■ **Task requirements**: From the first line of the listing below, retype each line up to and including the one with "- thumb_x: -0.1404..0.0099"; pictures stay out.

■ **The data**:

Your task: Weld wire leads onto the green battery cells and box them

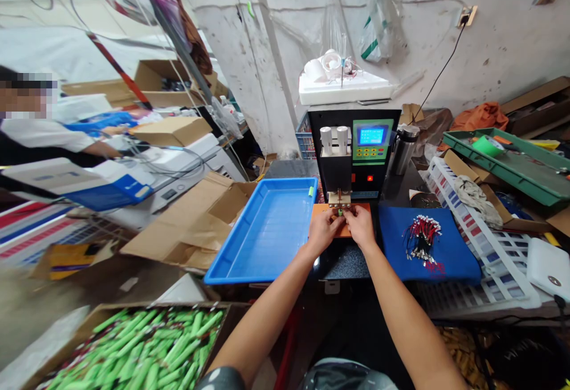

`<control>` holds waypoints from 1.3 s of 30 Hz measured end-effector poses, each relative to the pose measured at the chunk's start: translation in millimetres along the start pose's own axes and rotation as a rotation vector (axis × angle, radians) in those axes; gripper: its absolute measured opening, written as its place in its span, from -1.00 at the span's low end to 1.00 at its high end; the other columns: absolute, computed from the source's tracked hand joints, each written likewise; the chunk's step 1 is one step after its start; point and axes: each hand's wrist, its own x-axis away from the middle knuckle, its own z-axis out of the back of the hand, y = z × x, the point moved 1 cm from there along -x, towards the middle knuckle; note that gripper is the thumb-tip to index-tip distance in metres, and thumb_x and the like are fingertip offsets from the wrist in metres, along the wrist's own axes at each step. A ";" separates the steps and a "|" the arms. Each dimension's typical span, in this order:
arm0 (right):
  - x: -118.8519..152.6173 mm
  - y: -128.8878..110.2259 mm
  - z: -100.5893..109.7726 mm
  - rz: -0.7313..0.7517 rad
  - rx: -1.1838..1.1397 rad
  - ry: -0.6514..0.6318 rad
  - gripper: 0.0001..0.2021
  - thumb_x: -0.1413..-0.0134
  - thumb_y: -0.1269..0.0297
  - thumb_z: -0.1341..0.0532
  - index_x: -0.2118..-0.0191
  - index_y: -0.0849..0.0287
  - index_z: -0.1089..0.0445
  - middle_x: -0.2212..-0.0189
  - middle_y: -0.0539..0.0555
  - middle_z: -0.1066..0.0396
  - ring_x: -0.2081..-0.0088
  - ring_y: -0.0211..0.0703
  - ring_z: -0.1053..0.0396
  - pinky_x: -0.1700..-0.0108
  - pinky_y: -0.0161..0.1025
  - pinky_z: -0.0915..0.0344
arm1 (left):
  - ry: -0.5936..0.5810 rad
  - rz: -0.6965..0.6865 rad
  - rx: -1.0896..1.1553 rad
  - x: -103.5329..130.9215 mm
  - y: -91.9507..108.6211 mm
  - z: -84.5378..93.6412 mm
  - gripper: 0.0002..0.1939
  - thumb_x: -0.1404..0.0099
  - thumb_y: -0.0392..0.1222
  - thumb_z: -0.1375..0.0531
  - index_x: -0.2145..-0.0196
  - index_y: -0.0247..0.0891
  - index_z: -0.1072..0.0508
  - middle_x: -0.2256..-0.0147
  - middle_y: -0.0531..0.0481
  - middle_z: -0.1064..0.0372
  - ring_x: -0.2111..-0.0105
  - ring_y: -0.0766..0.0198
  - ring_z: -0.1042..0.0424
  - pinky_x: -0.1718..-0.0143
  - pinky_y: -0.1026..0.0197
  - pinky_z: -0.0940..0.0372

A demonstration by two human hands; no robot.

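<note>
My left hand (323,230) and my right hand (360,225) meet at the front of a black spot-welding machine (329,173) with a lit blue display. Between their fingertips is a small green cylindrical battery cell (341,212), right under the machine's electrode tips (339,196). Both hands are closed in a pinch around it, above an orange plate (344,234). My fingers partly hide the cell, and any wire held against it is too small to make out. To the right, a bundle of red and black wires with white connectors (423,232) rests on a blue mat (461,262).
A blue tray (262,230) left of the machine holds one small green piece (310,190). Below it, a carton is full of green wired cells (151,342). A white basket (503,265) and green tray (525,167) are at right. A co-worker (48,135) sits far left.
</note>
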 end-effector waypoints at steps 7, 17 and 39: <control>-0.7 -1.9 -1.5 0.016 0.023 0.051 -0.68 0.04 -0.02 -0.28 0.44 0.16 -0.36 0.56 0.03 -0.39 0.50 -0.18 -0.32 0.52 -0.34 -0.17 | -0.016 -0.035 -0.088 -0.4 -1.8 0.3 -0.72 -0.29 -0.08 -0.18 0.12 -0.24 -0.55 0.45 0.03 -0.39 0.47 0.29 -0.28 0.42 0.31 -0.12; 1.0 -3.4 -1.2 -0.027 0.011 0.027 -0.70 0.04 -0.01 -0.30 0.41 0.15 -0.37 0.59 0.00 -0.37 0.52 -0.18 -0.32 0.55 -0.34 -0.14 | -0.017 -0.020 -0.095 0.4 3.3 1.0 -0.79 -0.28 -0.13 -0.19 0.21 -0.26 -0.55 0.46 0.05 -0.38 0.48 0.31 -0.25 0.41 0.30 -0.08; 14.2 -16.3 14.9 -0.192 -0.121 0.012 -0.37 0.53 -0.07 -0.50 0.28 0.26 -0.47 0.53 0.08 -0.45 0.57 -0.16 -0.39 0.52 -0.26 -0.41 | -0.052 0.116 -0.201 0.1 18.8 6.1 -0.69 -0.26 -0.02 -0.21 0.11 -0.17 -0.57 0.32 -0.02 -0.52 0.33 0.18 -0.46 0.37 0.26 -0.22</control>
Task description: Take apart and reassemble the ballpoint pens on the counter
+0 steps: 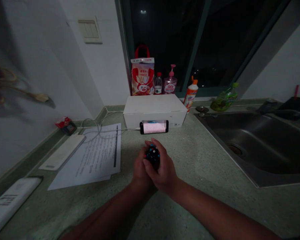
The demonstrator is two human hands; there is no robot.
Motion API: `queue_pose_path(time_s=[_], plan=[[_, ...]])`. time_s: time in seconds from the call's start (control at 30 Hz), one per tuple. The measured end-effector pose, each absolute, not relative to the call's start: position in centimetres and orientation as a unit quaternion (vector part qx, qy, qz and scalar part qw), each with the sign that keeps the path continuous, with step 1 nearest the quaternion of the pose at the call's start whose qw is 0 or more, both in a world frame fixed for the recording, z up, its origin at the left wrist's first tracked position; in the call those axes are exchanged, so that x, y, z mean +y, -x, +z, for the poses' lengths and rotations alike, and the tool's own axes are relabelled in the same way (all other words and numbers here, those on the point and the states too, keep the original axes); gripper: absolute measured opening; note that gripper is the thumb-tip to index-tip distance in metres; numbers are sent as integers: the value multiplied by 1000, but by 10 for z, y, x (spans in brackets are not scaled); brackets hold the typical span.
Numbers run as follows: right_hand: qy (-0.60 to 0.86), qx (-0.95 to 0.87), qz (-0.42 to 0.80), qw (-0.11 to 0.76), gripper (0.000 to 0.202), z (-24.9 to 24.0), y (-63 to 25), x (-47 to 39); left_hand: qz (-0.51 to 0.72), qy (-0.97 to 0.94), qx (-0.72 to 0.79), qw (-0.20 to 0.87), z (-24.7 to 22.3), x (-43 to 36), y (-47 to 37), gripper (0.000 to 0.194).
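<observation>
Both hands are cupped together above the green counter (190, 160), around a small dark object (153, 155) with red, blue and white spots. My left hand (140, 170) wraps the object's left side and is partly hidden behind the other. My right hand (165, 170) closes round its right side, thumb across the front. Just beyond the hands, a phone (154, 127) with a lit pink screen leans sideways against a white box (155, 108), a white cable running from its left end.
Printed paper sheets (100, 153), a flat white device (62, 151) and a white power strip (12, 203) lie left. A metal sink (260, 143) is at the right. Behind the box stand a snack bag (142, 78), a pink pump bottle (170, 81) and an orange-capped bottle (190, 95).
</observation>
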State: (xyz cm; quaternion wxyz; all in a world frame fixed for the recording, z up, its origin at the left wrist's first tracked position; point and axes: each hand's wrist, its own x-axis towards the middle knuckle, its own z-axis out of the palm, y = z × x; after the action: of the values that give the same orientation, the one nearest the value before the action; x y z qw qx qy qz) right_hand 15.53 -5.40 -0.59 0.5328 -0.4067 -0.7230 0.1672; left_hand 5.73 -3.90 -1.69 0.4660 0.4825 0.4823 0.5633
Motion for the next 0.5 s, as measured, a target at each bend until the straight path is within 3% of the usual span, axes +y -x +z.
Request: queue_pose_path(time_s=[0.2, 0.3, 0.4, 0.5], plan=[[385, -722, 166, 550, 82, -7, -159, -58, 555, -616, 466, 310, -15, -42, -47, 22], [381, -715, 173, 559, 75, -6, -162, -61, 534, -660, 457, 266, -13, -43, -45, 20], [381, -711, 173, 565, 65, -4, -163, -62, 533, -662, 459, 258, -11, -45, -48, 17], [369, -719, 169, 564, 64, -5, -164, -61, 534, -624, 475, 316, -12, -45, -53, 16]])
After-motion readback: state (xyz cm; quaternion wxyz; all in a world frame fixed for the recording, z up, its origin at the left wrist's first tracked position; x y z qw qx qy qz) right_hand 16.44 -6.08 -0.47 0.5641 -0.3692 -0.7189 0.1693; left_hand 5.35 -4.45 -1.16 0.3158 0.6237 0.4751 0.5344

■ **Output of the exercise**:
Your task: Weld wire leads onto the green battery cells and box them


`<control>` holds waypoints from 1.3 s of 30 Hz measured end-effector poses, each relative to the pose measured at the chunk's start: translation in millimetres along the start pose's own axes and rotation as a rotation vector (axis × angle, radians) in those axes; gripper: its absolute measured opening, written as its place in its span, from -1.00 at the span's low end to 1.00 at its high end; the other columns: absolute, computed from the source's tracked hand joints, each written likewise; the chunk's step 1 is one step after its start; point and axes: each hand's wrist, its own x-axis away from the middle knuckle, its own z-axis out of the back of the hand, y = z × x, the point moved 1 cm from there along -x, towards the middle knuckle; note that gripper is the thumb-tip to index-tip distance in metres, and thumb_x and the like are fingertip offsets from the wrist in metres, along the wrist's own axes at each step. A ";" separates the steps and a "|" the arms. Each dimension's typical span, in this order:
arm0 (right):
  - x: -118.8519..152.6173 mm
  - y: -128.8878..110.2259 mm
  - z: -100.5893..109.7726 mm
  - rz: -0.7313..0.7517 rad
  - rx: -1.1838..1.1397 rad
  - ry: -0.6514..0.6318 rad
  - gripper: 0.0001..0.2021
  - thumb_x: -0.1413..-0.0134
  - thumb_y: -0.1269..0.0297
  - thumb_z: -0.1341..0.0532
  - index_x: -0.2118..-0.0191
  - index_y: -0.0849..0.0287
  - index_z: -0.1089..0.0445
  - middle_x: -0.2212..-0.0189
  - middle_y: -0.0539..0.0555
  - middle_z: -0.1066..0.0396
  - ring_x: -0.2081..-0.0088
  - ring_y: -0.0211..0.0703
  - ring_z: -0.1053..0.0396
  - pinky_x: -0.1700..-0.0108
  - pinky_y: -0.0161..0.1025
  - pinky_z: -0.0915..0.0344
arm1 (left):
  - ry: -0.5936..0.5810 rad
  - rz: -0.6965..0.6865 rad
  - rx: -1.0896..1.1553 rad
  - x: -103.5329..130.9215 mm
  - y: -91.9507..108.6211 mm
  - z: -84.5378..93.6412 mm
  - gripper: 0.0002..0.1939
  - thumb_x: -0.1404..0.0099

Nothing more is required for this answer.